La Justice recouvre peu à peu son indépendance. Les avancées enregistrées l’ont été au prix de sacrifices extrêmes. Elles ne peuvent être annihilées par des manœuvres d’arrière-garde qui s’observent chez certains de vouloir légiférer pour
déposséder le Conseil Supérieur de la Magistrature du pouvoir judiciaire qu’il détient pourtant par la Constitution.

Point n’est besoin de vous rappeler que la justice élève une nation. La justice est pour un Etat de droit ce que le sang est pour le corps humain.

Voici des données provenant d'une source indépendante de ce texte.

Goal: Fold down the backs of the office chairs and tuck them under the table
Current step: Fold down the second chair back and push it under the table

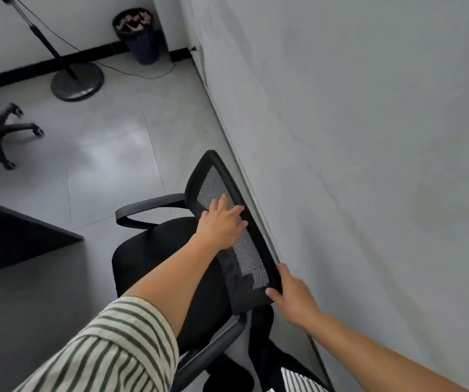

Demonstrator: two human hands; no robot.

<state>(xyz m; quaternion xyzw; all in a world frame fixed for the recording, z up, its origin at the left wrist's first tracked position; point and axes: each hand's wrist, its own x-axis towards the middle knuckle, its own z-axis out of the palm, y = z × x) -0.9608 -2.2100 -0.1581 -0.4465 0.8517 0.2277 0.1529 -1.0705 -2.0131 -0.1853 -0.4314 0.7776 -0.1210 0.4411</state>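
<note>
Chair point(171, 267) is standing hard against the wall point(369, 137), its mesh back point(236, 227) running along the wall edge and leaning slightly over the seat point(154, 258). Near armrest point(210, 346) and far armrest point(145, 207) are flanking the seat.

Left hand point(222, 223) is lying flat on the front of the mesh, fingers point(234, 212) spread and open, pressing rather than gripping. Right hand point(295, 297) is holding the lower side edge of the back frame, thumb on the front face and fingers curling behind it; the grip is looking light, and how far the fingers are closing behind the frame cannot be told.

Step in hand, as judged: tipping the back forward onto the seat. To do it well:

- Keep the flat palm high on the mesh, where leverage is greatest.
- Use the hand at the frame edge to steady the hinge end and guide the swing.
- Keep fingertips clear of the gap between back and seat as it is closing.
- Expect the castors to roll; push downward, not sideways.

Dark worktop point(24, 230) is sitting to the left, well apart from the chair. A second chair point(4, 128) is showing at the far left, with a stand point(77, 80) and a bin point(140, 35) beyond.
</note>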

Voilà pourquoi j’estime que les réformes dans ce secteur doivent être dictées, non pas par le souci de s’assurer une protection d’une personne ou d’un groupe de personnes, mais
plutôt par le souci d’apporter plus d’efficacité et d’efficience au fonctionnement de
la justice.

En considération de ces éléments, je n’accepterai sous aucun prétexte des réformes dans ce secteur qui, par leur nature et contenu, viendraient porter atteinte à des principes fondamentaux régissant la justice tels que prévus dans notre Constitution, notamment l’indépendance du pouvoir judiciaire, du pouvoir législatif et du pouvoir exécutif, le pouvoir régalien de nomination des magistrats, la
gestion du pouvoir judiciaire confiée au Conseil supérieur de la Magistrature et
bien d’autres »

Félix Tshisekedi, président de la République Démocratique du Congo lors de son discours à l’occasion du 60e anniversaire de l’indépendance.